- [TASK INSTRUCTIONS]:
Copy the listing below line for line, starting at its first line and ending with the line that has "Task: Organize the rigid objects" in it. Add nothing.

- [SOURCE DATA]:
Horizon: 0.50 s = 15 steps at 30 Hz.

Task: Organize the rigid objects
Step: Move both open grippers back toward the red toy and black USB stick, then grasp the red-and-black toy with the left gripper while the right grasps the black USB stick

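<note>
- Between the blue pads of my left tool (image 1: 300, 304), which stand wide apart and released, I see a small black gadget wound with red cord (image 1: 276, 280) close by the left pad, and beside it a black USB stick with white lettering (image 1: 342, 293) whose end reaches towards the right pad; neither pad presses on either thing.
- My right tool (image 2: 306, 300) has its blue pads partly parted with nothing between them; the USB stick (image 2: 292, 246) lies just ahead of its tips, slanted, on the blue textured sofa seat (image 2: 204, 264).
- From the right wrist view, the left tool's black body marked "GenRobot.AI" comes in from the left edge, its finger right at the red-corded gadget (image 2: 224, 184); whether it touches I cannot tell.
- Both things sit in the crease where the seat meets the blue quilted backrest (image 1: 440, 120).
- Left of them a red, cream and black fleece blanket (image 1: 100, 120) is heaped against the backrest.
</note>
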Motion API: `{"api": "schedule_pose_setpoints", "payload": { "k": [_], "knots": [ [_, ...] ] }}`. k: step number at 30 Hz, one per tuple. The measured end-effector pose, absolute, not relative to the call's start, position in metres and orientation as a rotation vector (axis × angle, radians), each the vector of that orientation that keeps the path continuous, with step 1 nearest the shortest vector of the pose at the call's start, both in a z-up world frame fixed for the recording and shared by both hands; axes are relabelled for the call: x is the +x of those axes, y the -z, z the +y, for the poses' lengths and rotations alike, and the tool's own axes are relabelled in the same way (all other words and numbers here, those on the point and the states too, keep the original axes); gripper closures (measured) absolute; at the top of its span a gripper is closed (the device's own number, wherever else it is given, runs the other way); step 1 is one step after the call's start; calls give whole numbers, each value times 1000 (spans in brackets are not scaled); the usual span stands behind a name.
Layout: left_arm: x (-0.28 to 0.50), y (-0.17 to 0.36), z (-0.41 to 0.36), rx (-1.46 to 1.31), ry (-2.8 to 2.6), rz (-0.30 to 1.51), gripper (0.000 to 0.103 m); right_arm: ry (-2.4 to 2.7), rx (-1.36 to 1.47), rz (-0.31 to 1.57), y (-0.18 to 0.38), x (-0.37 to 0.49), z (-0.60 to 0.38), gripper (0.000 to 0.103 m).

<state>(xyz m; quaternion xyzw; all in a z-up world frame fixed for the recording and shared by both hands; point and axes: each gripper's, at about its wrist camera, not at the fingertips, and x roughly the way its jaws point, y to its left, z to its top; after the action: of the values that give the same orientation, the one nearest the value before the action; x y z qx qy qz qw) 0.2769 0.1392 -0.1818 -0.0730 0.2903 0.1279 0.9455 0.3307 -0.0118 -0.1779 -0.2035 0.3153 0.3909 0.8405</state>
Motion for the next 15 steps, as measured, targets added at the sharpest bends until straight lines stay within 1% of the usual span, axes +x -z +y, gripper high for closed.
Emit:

- [OUTPUT FOR THIS TASK]:
Horizon: 0.50 s = 15 steps at 30 Hz.

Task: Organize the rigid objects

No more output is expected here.